We are subject to cyber security risks. A cyber incident could occur and result in information theft, data corruption, operational disruption and/or financial loss.

The oil and natural gas industry has become increasingly dependent on digital technologies to conduct certain processing activities. For example, we depend on digital technologies to perform many of our services and to process and record financial and operating data. At the same time, cyber incidents, including deliberate attacks, have increased. The U.S. government has issued public warnings that indicate that energy assets might be specific targets of cyber security threats. Our technologies, systems and networks, and those of our vendors, suppliers and other business partners, may become the target of cyberattacks or information security breaches that could result in the unauthorized release, gathering, monitoring, misuse, loss or destruction of proprietary and other information, or other disruption of business operations. In addition, certain cyber incidents, such as surveillance, may remain undetected for an extended period. Our systems and insurance coverage for protecting against cyber security risks may not be sufficient. As cyber incidents continue to evolve, we will likely be required to expend additional resources to continue to modify or enhance our protective measures or to investigate and remediate any vulnerability to cyber incidents.
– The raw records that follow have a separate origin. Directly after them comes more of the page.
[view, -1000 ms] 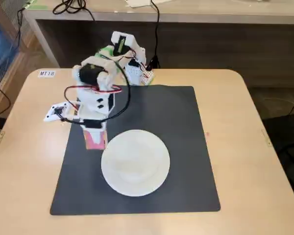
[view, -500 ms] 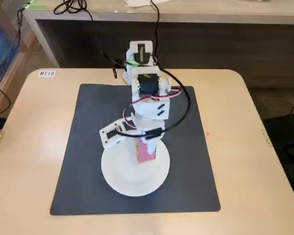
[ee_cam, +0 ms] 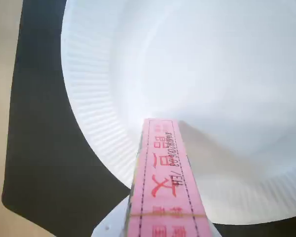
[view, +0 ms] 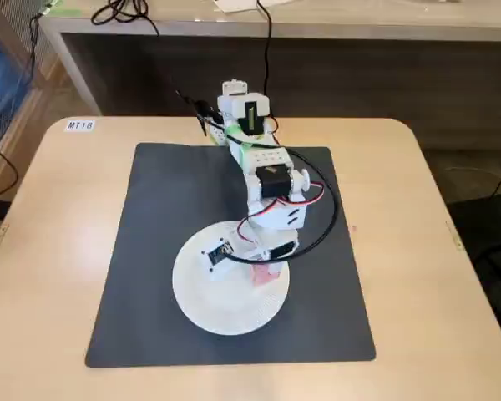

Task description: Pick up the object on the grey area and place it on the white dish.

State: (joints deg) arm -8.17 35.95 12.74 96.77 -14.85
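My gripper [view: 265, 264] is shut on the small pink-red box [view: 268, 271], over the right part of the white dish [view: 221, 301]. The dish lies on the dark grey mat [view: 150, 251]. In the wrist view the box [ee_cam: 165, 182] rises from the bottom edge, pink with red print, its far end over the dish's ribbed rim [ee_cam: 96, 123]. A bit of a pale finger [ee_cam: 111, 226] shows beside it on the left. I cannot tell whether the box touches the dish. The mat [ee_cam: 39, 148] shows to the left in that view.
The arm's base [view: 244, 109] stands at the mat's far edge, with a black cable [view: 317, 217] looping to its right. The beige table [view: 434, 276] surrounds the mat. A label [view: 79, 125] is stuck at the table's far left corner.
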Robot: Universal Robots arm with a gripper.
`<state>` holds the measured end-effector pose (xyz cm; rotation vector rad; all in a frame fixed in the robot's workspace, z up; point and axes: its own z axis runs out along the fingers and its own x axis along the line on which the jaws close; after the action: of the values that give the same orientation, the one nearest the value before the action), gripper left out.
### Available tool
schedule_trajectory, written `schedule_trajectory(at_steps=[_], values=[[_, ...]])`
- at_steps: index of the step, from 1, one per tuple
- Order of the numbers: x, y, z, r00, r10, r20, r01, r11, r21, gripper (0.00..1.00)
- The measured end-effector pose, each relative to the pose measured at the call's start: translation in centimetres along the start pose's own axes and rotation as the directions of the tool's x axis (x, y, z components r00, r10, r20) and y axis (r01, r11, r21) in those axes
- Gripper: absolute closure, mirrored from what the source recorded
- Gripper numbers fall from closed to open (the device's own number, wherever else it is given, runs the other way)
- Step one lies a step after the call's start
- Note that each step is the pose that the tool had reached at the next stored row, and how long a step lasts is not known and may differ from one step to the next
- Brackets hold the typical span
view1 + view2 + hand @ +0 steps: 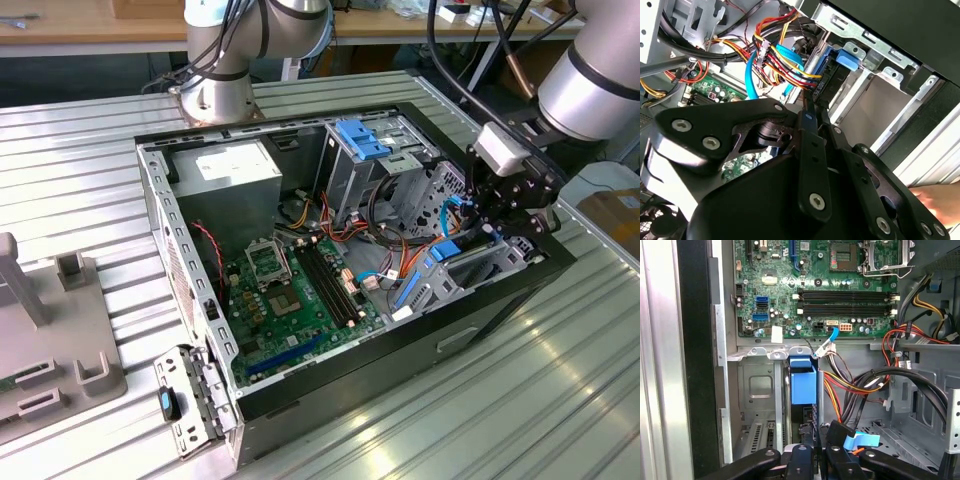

Our insurance coverage for cyberattacks may not be sufficient to cover all the losses we may experience as a result of such cyberattacks.

If we are unable to fully protect our intellectual property rights, we may suffer a loss in our competitive advantage or market share.

We do not have patents or patent applications relating to any of our key processes and technology. If we are not able to maintain the confidentiality of our trade secrets, or if our competitors are able to replicate our technology or services, our competitive advantage would be diminished. We also cannot assure you that any patents we may obtain in the future would provide us with any significant commercial benefit or would allow us to prevent our competitors from employing comparable technologies or processes.

We may be adversely affected by disputes regarding intellectual property rights of third parties.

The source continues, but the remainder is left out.